Hard to follow this. Can you explain, in plain terms, how you think the video is wired up and allocated?
The one I think most probable because TB controllers are sensitive to placement so will be juggling distance between GPU and TB controller (option C in original list but other variants should be obvious derivatives of the below) :
GPU1 output 1 --> TB controller 1 input 1
GPU1 output 2 --> TB controller 1 input 2
GPU1 output3 ---> HDMI
GPU2 output 1 ---> TB controller 2 input 1
GPU2 output 2 ---> TB controller 2 input 2
GPU2 output 3 ---> TB controller 3 input 1
GPU2 output 4 ---> TB controller 3 input 2
The groups are split above just as the edge connectors of the GPUs would be segmented on cards that ran output to edge connectors. The user manual could simply state to start using the top two TB ports for video TB and/or DisplayPort chains. HMDI is obviously just doing video output ( or digital audio in wierd corner cases.) If want to engage both GPU cards to split loads for two screens then start using TB ports vertically from the top.
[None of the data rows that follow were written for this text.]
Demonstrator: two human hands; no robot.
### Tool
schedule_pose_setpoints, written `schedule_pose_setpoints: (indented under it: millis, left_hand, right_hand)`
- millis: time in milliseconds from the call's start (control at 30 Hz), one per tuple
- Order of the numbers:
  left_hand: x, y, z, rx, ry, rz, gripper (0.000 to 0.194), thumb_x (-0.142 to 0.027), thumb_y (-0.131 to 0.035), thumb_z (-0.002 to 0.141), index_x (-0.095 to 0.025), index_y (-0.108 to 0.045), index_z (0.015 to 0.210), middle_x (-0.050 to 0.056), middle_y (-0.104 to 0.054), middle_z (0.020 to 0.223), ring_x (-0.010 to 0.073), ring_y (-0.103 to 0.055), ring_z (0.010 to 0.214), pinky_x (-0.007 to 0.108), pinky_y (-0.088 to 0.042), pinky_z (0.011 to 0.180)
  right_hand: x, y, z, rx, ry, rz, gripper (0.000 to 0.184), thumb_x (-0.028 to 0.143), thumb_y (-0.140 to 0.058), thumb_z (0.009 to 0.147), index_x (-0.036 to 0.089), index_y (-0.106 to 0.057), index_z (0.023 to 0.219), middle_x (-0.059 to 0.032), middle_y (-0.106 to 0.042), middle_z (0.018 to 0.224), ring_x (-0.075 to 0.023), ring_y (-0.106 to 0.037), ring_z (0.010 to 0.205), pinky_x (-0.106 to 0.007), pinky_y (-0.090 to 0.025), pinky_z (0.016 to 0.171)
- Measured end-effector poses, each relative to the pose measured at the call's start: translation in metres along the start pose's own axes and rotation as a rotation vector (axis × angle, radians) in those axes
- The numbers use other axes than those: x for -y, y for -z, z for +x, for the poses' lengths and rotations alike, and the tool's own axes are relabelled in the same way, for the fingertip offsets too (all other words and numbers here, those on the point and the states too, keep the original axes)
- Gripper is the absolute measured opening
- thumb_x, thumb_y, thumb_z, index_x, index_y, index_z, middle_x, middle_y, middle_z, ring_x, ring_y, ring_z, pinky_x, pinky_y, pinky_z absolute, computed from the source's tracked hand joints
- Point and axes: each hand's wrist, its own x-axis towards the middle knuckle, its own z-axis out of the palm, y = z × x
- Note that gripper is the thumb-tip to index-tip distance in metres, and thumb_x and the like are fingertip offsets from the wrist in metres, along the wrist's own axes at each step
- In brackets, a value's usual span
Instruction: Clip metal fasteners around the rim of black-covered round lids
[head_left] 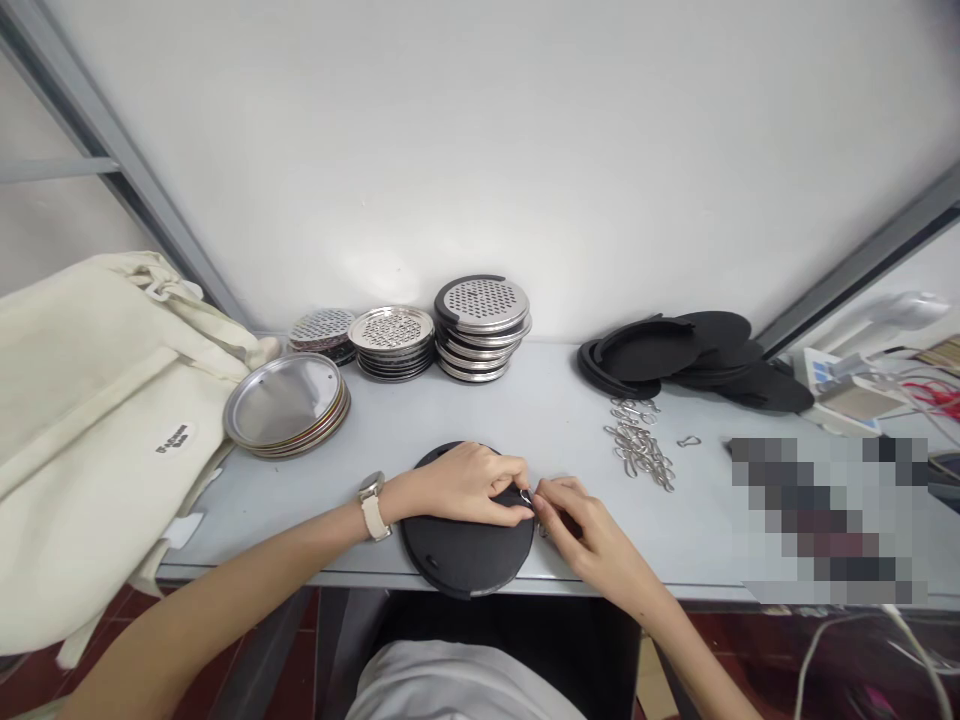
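A round black disc with a small slot lies flat at the table's front edge. Across its upper part rests my left hand, wearing a watch, with thumb and forefinger pinched on a small carabiner clip at the disc's right edge. My right hand is closed too, its fingertips pinching the same clip from the right. A bit of silver metal shows under the right fingers; its kind is hidden. To the right lies a loose pile of silver carabiner clips, with one clip apart from it.
Stacks of perforated metal discs stand by the wall, with plain metal plates at left. Black discs and rims lie at the back right. A cream bag leans over the left edge; a power strip sits far right.
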Motion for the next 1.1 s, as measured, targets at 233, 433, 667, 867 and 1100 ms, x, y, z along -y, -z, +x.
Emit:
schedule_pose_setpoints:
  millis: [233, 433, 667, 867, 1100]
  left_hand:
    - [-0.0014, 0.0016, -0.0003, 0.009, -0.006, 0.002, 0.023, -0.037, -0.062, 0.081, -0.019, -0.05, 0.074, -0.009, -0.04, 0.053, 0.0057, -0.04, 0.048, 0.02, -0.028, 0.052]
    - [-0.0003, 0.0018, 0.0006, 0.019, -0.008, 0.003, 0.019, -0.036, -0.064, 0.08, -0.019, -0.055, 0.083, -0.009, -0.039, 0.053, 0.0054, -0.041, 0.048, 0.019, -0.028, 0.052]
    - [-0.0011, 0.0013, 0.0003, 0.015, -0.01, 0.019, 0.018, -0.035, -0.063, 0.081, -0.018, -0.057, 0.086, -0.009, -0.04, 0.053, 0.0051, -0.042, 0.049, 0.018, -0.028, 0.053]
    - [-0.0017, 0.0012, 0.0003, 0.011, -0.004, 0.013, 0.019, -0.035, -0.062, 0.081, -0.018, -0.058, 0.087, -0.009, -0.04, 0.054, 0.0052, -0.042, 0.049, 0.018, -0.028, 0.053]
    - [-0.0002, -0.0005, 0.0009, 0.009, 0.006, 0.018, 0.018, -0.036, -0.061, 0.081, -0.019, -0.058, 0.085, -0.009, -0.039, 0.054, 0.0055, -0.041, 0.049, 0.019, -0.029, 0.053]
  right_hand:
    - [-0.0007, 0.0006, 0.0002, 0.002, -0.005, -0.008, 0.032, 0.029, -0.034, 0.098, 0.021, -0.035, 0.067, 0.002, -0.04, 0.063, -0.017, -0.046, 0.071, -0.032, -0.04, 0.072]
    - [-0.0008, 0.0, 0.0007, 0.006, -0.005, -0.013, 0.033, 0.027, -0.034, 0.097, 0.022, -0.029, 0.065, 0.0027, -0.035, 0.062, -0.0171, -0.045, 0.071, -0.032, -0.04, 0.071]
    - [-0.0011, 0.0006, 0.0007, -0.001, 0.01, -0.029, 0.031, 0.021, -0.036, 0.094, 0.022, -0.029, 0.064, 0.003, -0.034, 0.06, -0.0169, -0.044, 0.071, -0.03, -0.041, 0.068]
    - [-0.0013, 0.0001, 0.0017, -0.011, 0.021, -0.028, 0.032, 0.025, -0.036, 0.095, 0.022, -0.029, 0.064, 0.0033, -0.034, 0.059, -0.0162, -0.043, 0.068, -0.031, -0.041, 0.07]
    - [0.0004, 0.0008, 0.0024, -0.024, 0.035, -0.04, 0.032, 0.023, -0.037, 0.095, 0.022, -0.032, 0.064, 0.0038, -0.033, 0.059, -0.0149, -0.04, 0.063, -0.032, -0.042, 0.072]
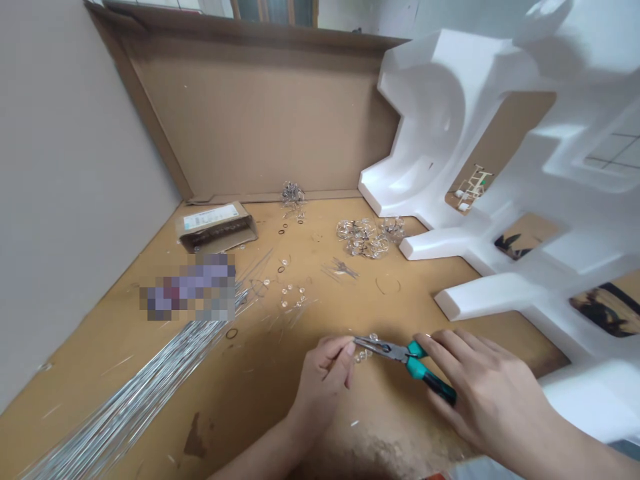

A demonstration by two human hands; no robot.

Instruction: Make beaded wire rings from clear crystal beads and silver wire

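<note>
My left hand [327, 370] is closed in a pinch at the tips of long-nose pliers. What it pinches appears to be a thin wire with clear beads [361, 357], mostly hidden by the fingers. The pliers [397, 352], with teal and black handles, are in my right hand [480, 383], its fingers wrapped around the grips. Their jaws point left and meet my left fingertips. On the table beyond lie a loose ring of clear beads [293, 297], a small pile of short wire pieces [343, 268] and a curved wire [389, 287].
A long bundle of straight metal wires [145, 380] runs along the left. Near it sit an open cardboard box [216, 225] and a blurred-out item [187, 287]. Beaded wire pieces [363, 238] lie heaped at the back. White moulded foam [475, 293] borders the right; a cardboard panel [265, 120] stands behind.
</note>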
The current TB controllers have a maximum of two DisplayPort v1.1 inputs. I'm not sure if the DisplayPort v1.2 is going to keep that the same or that the pass-through section will need more inputs to get multiples higher than two out on purely DP v1.2 traffic or that DP 1.2 instances just put more on wires already there (but there has to be a limit to that.)
Frankly if GPU2 is primarily used for GPGPU most of the time then those outputs aren't used. If folks only have 1-2 monitors that's is just fine. The DP inputs are there so pass TB compliance testing that controllers have do video out.
In the current macs with two GPUs can have something like
GPU1 output 1 --------|
GPU2 output 1 ----> DP switch --> TB input 1
GPU2 output 2 ----> DP switch ---> TB input 2
GPU1 output 2 --------|
where the switches are synchronized to be all on GPU1 or GPU2. that approach or a more complicated routing approach increases complexity for little gain. In a mobile case may want to switch because the GPUs are asymmetrc ( one much bigger power saver than the other. If far more closely matched, there isn't alot of upside). With more TB controllers the complexity goes up.
Making GPU2 push all of its frame buffer into GPU1 doesn't really make it any more easier. In fact it probably slightly increases trace lengths since can skew the TB controllers on the board slight to be closer to the one they hook to and pack all three relatively close to the physical ports. )
GPU1 output 1 --> TB 1 input 1
GPU1 output 2 --> TB 1 input 2
GPU1 output 3 --> TB 2 input 1
GPU1 output 4 --> TB 2 input 2
GPU1 output 5 --> TB 3 input 1
GPU1 output 6 --> TB 3 input 2
GPU1 output 7 --> HDMI
GPU1 is so loaded down now it has to have farmed out work to GPU2 and still be at high performance.